**GIVEN MATERIAL**
══════

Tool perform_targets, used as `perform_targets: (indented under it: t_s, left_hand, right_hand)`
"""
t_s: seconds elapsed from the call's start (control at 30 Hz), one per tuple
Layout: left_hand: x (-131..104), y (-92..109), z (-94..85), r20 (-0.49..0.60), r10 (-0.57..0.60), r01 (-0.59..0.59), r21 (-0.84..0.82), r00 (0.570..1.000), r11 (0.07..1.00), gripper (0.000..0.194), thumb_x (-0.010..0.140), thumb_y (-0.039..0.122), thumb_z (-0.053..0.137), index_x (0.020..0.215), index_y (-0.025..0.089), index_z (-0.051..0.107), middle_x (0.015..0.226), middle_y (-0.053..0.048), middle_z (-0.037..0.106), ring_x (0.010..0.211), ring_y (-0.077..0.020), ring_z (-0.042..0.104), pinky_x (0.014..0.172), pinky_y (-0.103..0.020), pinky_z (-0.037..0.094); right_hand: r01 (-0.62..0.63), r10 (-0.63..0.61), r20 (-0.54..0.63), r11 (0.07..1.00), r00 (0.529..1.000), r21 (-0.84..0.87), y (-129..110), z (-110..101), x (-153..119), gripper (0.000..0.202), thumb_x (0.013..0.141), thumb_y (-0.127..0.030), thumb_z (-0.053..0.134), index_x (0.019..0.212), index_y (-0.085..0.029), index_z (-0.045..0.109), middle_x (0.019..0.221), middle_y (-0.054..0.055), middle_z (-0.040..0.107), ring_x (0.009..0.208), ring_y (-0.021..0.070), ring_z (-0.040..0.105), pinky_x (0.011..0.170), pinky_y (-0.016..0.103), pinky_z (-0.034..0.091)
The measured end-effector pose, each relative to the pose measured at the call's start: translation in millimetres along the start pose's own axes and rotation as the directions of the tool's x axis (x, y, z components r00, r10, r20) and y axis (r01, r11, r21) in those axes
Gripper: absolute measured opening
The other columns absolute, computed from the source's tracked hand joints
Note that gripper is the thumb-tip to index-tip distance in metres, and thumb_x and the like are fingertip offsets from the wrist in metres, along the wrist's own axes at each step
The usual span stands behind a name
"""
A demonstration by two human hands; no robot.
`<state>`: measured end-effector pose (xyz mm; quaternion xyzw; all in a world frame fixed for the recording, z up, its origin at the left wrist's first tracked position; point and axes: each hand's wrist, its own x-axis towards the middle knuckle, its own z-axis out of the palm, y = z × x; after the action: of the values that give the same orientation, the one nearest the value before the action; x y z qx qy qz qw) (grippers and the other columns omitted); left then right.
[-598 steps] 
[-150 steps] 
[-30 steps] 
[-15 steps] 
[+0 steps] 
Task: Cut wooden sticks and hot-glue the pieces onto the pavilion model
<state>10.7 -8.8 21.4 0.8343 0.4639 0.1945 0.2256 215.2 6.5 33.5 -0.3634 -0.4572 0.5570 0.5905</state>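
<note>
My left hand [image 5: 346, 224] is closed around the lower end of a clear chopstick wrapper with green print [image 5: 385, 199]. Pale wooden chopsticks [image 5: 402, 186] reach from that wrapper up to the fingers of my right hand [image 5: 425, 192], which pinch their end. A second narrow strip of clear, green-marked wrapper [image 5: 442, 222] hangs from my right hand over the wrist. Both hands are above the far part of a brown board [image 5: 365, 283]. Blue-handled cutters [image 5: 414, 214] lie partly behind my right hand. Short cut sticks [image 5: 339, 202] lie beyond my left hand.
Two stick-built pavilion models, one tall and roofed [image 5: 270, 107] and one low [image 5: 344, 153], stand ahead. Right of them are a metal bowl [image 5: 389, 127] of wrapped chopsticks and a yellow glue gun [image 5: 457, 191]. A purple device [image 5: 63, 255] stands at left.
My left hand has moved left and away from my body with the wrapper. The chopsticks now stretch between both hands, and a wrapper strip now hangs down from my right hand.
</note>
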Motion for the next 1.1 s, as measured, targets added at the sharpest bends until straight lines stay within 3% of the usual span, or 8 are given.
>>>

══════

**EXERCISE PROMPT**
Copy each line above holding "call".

**PROBLEM SOLUTION**
t_s: seconds elapsed from the call's start (control at 30 Hz), one per tuple
The measured end-effector pose, each relative to the pose measured at the call's start: translation in millimetres along the start pose's own axes and rotation as the directions of the tool's x axis (x, y, z components r00, r10, r20) and y axis (r01, r11, r21) in those axes

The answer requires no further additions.